= Canvas (GUI) =

Container in computer graphics

In computer science and visualization, a canvas is a container that holds various drawing elements (lines, shapes, text, frames containing others elements, etc.). It takes its name from the canvas used in visual arts. It is sometimes called a scene graph because it arranges the logical representation of a user interface or graphical scene. Some implementations also define the spatial representation and allow the user to interact with the elements via a graphical user interface.

==Library support==
Various free and open-source canvas or scene-graph dharmik patel libraries allow developers to construct a user interface and/or user-interface elements for their computer programs.

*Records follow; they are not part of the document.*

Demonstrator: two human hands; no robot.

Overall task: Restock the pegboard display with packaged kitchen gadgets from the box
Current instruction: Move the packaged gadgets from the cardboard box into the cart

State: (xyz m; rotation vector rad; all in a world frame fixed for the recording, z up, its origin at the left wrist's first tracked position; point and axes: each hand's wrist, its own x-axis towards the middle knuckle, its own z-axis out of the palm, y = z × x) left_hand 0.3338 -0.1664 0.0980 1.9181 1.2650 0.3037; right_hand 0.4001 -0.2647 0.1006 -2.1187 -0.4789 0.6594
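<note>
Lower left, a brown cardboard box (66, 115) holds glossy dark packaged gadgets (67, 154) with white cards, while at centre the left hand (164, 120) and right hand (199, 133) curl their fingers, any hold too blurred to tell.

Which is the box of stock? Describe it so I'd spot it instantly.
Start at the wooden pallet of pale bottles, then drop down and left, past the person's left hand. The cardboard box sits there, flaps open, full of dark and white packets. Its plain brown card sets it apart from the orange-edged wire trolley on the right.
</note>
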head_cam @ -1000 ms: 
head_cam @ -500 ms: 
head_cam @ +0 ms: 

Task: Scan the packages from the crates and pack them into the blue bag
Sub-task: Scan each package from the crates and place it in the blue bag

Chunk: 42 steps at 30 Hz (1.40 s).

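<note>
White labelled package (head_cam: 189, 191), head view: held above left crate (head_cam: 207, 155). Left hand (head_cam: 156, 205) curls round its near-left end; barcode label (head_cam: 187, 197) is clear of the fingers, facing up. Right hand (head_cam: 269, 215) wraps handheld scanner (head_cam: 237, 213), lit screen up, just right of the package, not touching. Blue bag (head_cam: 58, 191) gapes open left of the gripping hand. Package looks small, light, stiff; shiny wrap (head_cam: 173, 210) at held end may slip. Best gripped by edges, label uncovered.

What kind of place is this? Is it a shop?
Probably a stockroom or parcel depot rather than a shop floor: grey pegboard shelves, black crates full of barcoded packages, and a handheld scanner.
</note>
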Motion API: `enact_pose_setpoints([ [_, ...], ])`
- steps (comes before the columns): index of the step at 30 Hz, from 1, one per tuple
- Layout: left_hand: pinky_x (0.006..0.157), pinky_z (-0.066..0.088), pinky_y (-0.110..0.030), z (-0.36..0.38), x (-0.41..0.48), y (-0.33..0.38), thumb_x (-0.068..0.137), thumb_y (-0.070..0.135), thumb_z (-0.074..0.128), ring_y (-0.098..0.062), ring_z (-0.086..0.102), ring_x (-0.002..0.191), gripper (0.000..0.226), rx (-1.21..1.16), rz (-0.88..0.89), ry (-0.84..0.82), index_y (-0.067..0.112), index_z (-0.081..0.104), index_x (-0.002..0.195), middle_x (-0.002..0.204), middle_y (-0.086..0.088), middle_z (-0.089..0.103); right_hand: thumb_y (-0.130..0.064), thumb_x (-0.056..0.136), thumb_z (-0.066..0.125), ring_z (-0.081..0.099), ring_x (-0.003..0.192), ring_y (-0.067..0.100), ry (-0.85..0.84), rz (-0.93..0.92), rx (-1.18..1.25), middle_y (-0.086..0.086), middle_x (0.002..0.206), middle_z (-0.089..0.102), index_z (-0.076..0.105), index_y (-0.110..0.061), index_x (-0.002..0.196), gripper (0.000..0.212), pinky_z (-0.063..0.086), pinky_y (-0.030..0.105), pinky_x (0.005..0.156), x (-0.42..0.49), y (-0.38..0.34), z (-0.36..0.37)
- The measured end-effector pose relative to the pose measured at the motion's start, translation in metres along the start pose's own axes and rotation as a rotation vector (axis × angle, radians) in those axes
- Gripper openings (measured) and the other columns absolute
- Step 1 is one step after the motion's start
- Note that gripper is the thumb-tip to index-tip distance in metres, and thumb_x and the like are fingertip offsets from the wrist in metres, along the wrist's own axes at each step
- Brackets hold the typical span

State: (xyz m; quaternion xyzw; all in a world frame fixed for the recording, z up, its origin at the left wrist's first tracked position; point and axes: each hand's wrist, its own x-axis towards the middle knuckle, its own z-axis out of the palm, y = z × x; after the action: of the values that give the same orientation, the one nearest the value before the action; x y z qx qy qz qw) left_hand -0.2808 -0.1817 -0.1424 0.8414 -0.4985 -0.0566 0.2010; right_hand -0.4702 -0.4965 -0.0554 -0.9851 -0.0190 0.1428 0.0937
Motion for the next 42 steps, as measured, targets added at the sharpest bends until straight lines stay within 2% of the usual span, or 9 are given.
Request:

Examples of free and open-source scene-graph canvas options include:
- in C, Evas (in EFL) from the Enlightenment project→←
- in C, Clutter, associated with the GNOME project
- in C, GTK Scene Graph Kit (GSK)
- in C++ or optionally in Qt's own markup language QML: Qt Quick, provides a scenegraph associated with the Qt project
- in C++, OpenSceneGraph, a 3D graphics API using OpenGL
- in C++, the OGRE engine, based on a scene graph, supports multiple scene managers
- in C++, OpenSG, a scene-graph system for real-time graphics, with clustering support and multi-thread safety
- in C++, the FlightGear Flight Simulator uses a custom Canvas system (LGPL'ed via SimGear) that is hardware-accelerated using OpenSceneGraph/OpenGL, OpenVG/ShivaVG: The FlightGear Canvas system
- in Java, the Java FX scene graph with 2D and 3D functionality
- in Tcl and other languages such as Perl, Python (Tkinter), and Ruby, the Tk toolkit provides a canvas widget for 2D graphics
- in Tcl and other languages such as Perl and Python, TkZinc is an extended replacement for the Tk canvas, which adds support for hierarchical grouping, clipping, affine transformations, anti-aliasing, and specific items for air traffic control.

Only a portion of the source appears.